Class AbstractSatExtensionReasoner

All Implemented Interfaces:
ModelProvider<Argument,DungTheory,Extension<DungTheory>>, PostulateEvaluatable<Argument>, QualitativeReasoner<DungTheory,Argument>, Reasoner<Boolean,DungTheory,Argument>
Direct Known Subclasses:
SatCompleteReasoner, SatStableReasoner

public abstract class AbstractSatExtensionReasoner extends AbstractExtensionReasoner
Uses a provided SAT solver to solve reasoning problems in AAFs.
Author:
Matthias Thimm
  • Constructor Details

    • AbstractSatExtensionReasoner

      public AbstractSatExtensionReasoner(SatSolver solver)
      Instantiates a new reasoner that uses the given SAT solver
      Parameters:
      solver - some AT solver
  • Method Details

    • getModels

      public Collection<Extension<DungTheory>> getModels(DungTheory bbase)
      Description copied from interface: ModelProvider
      Returns a characterizing model of the given belief base
      Parameters:
      bbase - some belief base
      Returns:
      the (selected) models of the belief base
    • getPropositionalCharacterisation

      public PlBeliefSet getPropositionalCharacterisation(DungTheory aaf)
      Creates a propositional representation of the set of labelings of the given Dung theory that are consistent with the given semantics.
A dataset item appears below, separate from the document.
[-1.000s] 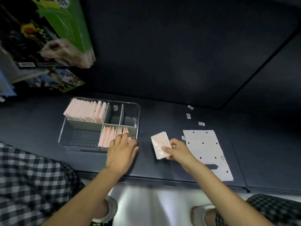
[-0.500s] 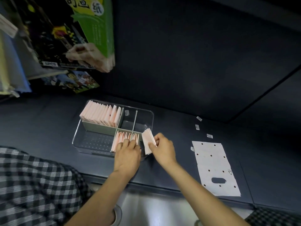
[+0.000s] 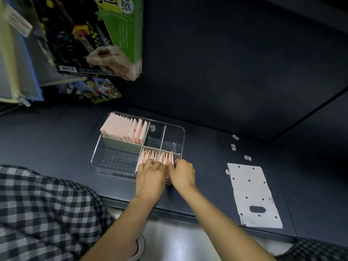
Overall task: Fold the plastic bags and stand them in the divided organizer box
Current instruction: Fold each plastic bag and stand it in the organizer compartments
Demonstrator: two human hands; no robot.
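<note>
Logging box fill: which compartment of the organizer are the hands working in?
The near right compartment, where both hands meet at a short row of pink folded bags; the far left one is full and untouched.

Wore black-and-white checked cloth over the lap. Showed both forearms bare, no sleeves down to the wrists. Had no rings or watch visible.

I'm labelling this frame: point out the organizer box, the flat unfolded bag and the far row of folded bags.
organizer box (image 3: 174, 129), head view, clear far-right rim.
flat unfolded bag (image 3: 252, 193), head view, middle of the sheet.
far row of folded bags (image 3: 124, 129), head view, mid-row top edges.
</note>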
This means that for every argument A in the theory three propositions are created: in_A, out_A, undec_A. For every attack A->B the formula "in_A => out_B" is added to the belief set. Depending on the actual semantics further propositional formulas are added. For example, for any admissable semantics and unattacked argument A, the constraint "\top=>in_A" is added; another constraint added for admissable semantics is, given any argument A and attackers B1...BN, add the constraint in_A => out_B1 ^ ... ^ out_BN.
      Parameters:
      aaf - a Dung Thery
      Returns:
      a propositional belief set.
    • getModel

      public Extension<DungTheory> getModel(DungTheory bbase)
      Description copied from interface: ModelProvider
      Returns a single (dedicated) model of the given belief base. If the implemented method allows for more than one dedicated model, the selection may be non-deterministic.
      Parameters:
      bbase - some belief base
      Returns:
      a selected model of the belief base.